SPIN DOCTORING: A Multiple Regression Analysis of the Efficacy of Local Exhaust Ventilation in Reducing Solvent Exposures During Spin-Coat Operations
Login to viewSPIN DOCTORING: A Multiple Regression Analysis of the Efficacy of Local Exhaust Ventilation in Reducing Solvent Exposures During Spin-Coat Operations
Ben Kollmeyer – Univ of California at Berkeley (SSA Journal Volume 11 Number 1 – Spring 1997 pp. 35 – 46 )

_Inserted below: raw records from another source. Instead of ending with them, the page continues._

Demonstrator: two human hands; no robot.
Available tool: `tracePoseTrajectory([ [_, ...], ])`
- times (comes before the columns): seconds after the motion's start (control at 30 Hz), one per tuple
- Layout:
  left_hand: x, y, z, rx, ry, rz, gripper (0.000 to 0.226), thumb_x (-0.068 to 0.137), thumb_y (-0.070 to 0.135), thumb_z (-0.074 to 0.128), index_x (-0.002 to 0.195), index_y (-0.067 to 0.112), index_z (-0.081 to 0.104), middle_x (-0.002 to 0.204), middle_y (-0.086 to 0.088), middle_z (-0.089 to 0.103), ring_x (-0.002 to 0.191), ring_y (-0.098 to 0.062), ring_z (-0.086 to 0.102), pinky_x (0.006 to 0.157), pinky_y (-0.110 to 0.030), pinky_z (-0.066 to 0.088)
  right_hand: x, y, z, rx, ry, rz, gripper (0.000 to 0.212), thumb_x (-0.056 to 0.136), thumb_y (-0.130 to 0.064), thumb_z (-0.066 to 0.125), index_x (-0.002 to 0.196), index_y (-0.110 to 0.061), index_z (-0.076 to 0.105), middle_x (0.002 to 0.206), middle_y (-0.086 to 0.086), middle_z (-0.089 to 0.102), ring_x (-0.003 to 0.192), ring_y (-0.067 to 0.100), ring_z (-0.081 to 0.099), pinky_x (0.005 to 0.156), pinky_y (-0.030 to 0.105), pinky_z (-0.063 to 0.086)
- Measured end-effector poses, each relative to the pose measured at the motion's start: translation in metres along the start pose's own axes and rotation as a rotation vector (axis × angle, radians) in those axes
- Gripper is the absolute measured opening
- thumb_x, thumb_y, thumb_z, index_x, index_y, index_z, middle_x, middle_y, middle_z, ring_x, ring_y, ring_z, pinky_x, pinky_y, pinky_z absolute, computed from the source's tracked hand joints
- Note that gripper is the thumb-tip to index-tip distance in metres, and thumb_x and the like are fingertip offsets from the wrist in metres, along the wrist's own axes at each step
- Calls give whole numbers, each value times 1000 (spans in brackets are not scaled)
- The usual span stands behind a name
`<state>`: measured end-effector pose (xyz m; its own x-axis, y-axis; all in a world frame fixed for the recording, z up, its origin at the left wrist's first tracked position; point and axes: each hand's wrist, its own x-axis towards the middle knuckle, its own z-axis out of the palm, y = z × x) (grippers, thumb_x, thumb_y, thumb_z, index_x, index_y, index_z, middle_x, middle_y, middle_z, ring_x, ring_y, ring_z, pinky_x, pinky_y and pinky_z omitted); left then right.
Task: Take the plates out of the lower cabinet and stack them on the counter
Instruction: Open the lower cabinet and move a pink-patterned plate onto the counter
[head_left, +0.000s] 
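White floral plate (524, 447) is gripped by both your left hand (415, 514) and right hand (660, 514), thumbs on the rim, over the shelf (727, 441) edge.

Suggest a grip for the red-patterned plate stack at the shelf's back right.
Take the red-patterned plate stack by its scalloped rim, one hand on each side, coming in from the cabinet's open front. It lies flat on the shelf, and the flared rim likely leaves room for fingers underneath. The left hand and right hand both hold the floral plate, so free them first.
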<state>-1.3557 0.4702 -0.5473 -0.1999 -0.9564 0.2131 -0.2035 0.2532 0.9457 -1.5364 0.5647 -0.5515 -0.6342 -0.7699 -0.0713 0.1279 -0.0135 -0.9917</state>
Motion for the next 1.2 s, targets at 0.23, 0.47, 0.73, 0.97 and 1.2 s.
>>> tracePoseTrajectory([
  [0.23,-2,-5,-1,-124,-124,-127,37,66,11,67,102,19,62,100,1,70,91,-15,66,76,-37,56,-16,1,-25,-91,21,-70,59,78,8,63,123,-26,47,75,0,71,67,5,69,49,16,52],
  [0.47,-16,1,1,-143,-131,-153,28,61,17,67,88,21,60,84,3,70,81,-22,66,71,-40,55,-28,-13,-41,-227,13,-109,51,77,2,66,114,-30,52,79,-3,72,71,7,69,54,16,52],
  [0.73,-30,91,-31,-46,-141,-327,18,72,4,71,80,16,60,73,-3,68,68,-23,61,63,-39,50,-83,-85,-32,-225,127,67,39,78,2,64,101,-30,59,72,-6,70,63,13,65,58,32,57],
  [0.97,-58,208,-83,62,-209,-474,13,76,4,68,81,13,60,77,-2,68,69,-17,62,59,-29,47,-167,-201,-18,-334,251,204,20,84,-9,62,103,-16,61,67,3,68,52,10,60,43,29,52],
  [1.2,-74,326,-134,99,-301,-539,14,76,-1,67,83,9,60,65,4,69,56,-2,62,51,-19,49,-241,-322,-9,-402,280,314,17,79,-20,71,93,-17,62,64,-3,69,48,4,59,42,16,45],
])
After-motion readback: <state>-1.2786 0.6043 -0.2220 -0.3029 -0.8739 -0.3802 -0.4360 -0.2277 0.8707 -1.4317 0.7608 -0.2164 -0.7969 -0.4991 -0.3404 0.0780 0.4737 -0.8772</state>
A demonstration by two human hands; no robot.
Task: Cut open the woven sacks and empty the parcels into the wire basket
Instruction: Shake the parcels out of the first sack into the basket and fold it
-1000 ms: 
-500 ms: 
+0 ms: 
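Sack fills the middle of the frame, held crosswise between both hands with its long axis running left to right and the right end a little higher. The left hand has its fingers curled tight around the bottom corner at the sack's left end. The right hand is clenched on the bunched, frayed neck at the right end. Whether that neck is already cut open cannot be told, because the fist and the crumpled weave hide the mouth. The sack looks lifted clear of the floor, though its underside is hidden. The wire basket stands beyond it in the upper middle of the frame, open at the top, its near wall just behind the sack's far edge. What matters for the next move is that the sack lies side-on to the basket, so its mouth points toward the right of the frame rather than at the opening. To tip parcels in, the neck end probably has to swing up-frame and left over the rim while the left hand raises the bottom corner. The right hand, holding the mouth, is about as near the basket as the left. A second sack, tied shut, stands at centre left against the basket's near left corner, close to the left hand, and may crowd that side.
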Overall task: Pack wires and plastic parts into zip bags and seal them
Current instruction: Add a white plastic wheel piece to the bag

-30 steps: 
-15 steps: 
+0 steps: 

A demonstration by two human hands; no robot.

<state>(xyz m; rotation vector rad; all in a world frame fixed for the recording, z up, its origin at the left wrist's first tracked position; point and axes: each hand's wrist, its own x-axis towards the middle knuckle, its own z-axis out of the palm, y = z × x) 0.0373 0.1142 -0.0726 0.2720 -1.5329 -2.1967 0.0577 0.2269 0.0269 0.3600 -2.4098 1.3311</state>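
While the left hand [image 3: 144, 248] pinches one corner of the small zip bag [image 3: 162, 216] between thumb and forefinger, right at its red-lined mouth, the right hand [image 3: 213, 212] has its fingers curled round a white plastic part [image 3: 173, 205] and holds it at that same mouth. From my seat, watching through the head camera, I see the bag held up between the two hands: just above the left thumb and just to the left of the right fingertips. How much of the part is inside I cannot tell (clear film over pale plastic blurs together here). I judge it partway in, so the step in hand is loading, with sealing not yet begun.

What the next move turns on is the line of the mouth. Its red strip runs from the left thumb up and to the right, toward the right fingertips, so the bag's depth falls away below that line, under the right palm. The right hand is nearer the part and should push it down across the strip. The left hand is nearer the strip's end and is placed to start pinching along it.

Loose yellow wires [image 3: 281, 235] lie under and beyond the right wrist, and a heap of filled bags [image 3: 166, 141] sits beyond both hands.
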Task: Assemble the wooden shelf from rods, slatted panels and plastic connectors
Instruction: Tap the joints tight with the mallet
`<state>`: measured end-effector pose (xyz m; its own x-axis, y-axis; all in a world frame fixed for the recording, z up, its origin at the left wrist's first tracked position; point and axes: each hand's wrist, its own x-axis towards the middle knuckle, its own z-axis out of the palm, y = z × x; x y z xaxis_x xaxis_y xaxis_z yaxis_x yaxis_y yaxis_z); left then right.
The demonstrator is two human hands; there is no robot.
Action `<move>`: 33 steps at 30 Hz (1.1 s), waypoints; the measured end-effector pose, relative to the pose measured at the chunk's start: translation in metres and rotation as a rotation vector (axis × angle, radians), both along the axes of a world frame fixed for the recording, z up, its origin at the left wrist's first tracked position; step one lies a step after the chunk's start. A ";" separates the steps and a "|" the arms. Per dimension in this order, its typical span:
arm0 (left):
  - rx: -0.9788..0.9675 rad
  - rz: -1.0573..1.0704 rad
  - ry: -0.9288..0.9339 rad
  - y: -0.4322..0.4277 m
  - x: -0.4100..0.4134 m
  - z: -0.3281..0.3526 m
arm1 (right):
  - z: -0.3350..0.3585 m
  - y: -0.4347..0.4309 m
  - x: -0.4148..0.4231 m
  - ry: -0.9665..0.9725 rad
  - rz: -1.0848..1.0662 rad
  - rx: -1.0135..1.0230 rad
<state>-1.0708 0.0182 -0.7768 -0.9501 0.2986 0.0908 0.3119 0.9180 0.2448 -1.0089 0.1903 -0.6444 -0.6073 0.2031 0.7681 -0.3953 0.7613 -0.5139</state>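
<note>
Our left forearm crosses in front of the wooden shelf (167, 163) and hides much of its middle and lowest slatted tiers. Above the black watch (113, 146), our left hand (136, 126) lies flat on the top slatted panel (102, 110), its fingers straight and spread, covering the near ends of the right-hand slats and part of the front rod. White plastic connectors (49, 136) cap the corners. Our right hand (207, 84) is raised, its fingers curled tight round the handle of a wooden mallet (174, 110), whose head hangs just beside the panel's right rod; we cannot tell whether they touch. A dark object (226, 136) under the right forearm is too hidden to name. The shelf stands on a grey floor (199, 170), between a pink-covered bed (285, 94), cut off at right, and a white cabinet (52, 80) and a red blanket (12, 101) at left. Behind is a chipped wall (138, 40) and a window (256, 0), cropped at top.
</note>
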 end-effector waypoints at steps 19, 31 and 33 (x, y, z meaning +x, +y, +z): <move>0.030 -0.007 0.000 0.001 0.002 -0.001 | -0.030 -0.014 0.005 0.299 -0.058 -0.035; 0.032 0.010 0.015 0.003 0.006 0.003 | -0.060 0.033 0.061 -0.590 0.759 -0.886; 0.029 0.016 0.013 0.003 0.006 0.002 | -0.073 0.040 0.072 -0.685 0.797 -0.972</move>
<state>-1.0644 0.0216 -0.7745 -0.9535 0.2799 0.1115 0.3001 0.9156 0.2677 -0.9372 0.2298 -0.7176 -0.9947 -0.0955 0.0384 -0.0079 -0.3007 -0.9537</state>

A multiple regression model is used to assess the influence of local exhaust ventilation and other variables on worker solvent exposure during spin-coating operations. The data used in the model were collected as part of the Semiconductor Health Study (Dr. Marc Schenker et. Al.), and consists of exposure data for the solvents EGEEA, PGMEA, EGME, Xylene, and n-BA. The principles behind multiple regression modeling are discussed including assumptions, limitations, and how to interpret outputs. Based on the 73 data sets obtained from 24 fabs across 10 companies, the analyses conclude that the variables exerting a significant effect on exposure are the number of times the spin-coater is loaded and unloaded, the percentage of solvent in the applied mix, and the number of fresh air changes in the work area. Local exhaust ventilation on the solvent supply basin is found to be more effective than on the solvent waste basin, while ventilation on the bake plate appears ineffectual. Overall, the variables considered account for 25% of the variability observed, indication that exposure is being dictated to a great extent by factors not included in the analysis.